I’ve never seen much merit in Real Business Cycle theory. I’ve long accepted the standard Keynesian view that high unemployment is a grave evil – not an optimal response to adverse conditions – and that recessions are almost entirely caused by declines in Aggregate Demand. The Great Depression was not a Great Vacation; it was a disaster caused by the fatal combination of nominal wage rigidity and falling Aggregate Demand. Yes, Aggregate Supply matters too; indeed, Aggregate Supply is virtually the only thing that matters for long-run prosperity. Yet Aggregate Supply explains little about short-run business fluctuations, because Aggregate Supply rarely sharply changes in a year or two. Even the infamous 1970s oil shocks were tiny relative to GDP.
I hate to say, “This time it’s different.” I’ve repeatedly bet against such claims. Alas, this time probably is different. The sudden shutdown of enormous sectors of the U.S. and global economy clearly constitute a massive short-run fall in Aggregate Supply. While Aggregate Demand is going to fall too, this time Aggregate Supply fell first. This time, tens of millions have effectively begun a Great – but Sad – Vacation.

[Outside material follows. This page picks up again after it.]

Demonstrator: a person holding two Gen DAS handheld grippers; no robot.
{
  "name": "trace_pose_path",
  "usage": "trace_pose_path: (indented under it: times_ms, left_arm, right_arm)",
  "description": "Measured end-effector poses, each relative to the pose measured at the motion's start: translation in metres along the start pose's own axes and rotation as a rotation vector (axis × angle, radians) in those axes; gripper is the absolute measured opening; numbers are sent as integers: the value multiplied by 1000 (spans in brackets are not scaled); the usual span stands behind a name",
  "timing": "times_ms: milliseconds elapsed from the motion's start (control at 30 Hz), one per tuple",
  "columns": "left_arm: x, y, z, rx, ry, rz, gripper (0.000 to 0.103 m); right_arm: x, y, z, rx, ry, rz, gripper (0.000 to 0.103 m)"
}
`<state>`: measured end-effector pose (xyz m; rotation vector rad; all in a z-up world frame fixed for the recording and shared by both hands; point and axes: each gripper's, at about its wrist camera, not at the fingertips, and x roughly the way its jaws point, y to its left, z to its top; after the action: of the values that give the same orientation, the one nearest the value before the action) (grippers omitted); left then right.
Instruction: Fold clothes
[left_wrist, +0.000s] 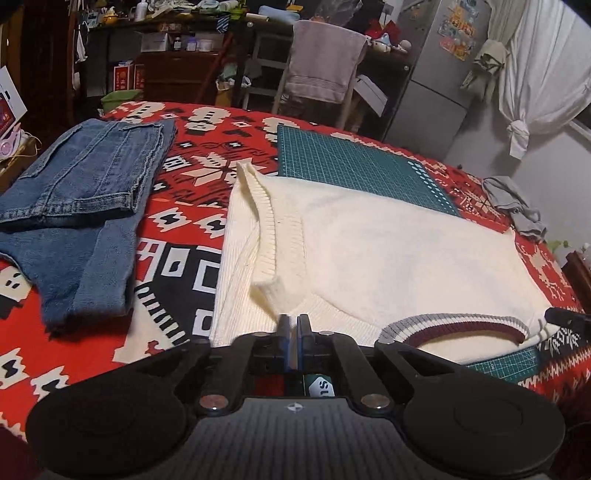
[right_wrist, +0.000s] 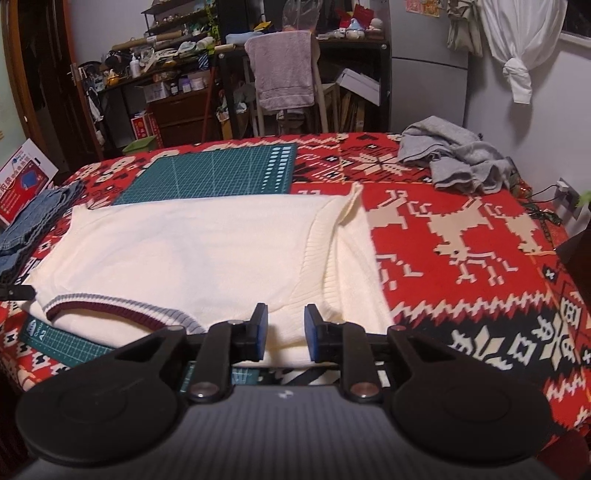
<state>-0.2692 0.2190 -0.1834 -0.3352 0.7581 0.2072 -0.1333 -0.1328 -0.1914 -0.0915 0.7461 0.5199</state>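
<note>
We have the cream knit sweater (left_wrist: 369, 243) lying flat across the teal cutting mat (left_wrist: 351, 162) on the red patterned blanket (left_wrist: 207, 147), its striped collar (left_wrist: 454, 325) at the near edge and both sleeves laid inward over the body. Our left gripper (left_wrist: 294, 325) sits at the near hem beside the left sleeve's ribbed cuff (left_wrist: 267, 291), its blue pads pressed nearly together; we cannot tell whether any knit is caught between them. Our right gripper (right_wrist: 285, 325) stands spread wide, straddling the near edge by the right sleeve fold (right_wrist: 325, 258), holding nothing.

The step in hand looks like the lengthwise fold: taking the near shoulders and carrying them to the far hem. To do it well, we should pinch both layers, sleeve and body together, at matching points either side of the collar, lift evenly, and lay the edge down square so the sleeves don't slide out. The folded jeans (left_wrist: 85, 195) at far left and the crumpled grey garment (right_wrist: 454, 158) at far right are well apart.
</note>
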Motion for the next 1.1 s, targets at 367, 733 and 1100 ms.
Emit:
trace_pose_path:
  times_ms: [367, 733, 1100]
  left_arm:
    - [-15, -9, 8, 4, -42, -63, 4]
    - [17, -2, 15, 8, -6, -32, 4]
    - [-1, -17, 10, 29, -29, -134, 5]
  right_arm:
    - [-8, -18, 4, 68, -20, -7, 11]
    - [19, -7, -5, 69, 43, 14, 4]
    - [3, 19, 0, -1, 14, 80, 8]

This combination is almost unprecedented. Countries at war have often faced a combination of falling Aggregate Supply and rising Aggregate Demand – primarily when they’re being invaded. But falling Aggregate Supply and falling Aggregate Demand simultaneously? Weird indeed.
Weird, but not exotic. We can analyze it with the standard textbook model. When AS and AD both fall, GDP definitely falls. Theoretically, however, inflation could either rise or fall. This in turn largely depends on the relative size of the shifts. If AS falls a little and AD falls a lot, we can count on the familiar pattern of low inflation or even deflation (which we briefly experienced last time around). If AS falls a lot and AD falls a little, in contrast, we should expect a return of stagflation – high unemployment and high inflation simultaneously. The same holds if AS falls enormously and AD “only” falls a lot. Like so:
The upshot: Though I’m not ready to bet on it, I fear that in 2021 we will see not only high unemployment but high inflation as well. (Complication: Official statistics may classify disemployed workers as “out of the labor force” because they’re too scared to hunt for a job). At this point, I would not be surprised by 10% unemployment and 6% inflation for 2021.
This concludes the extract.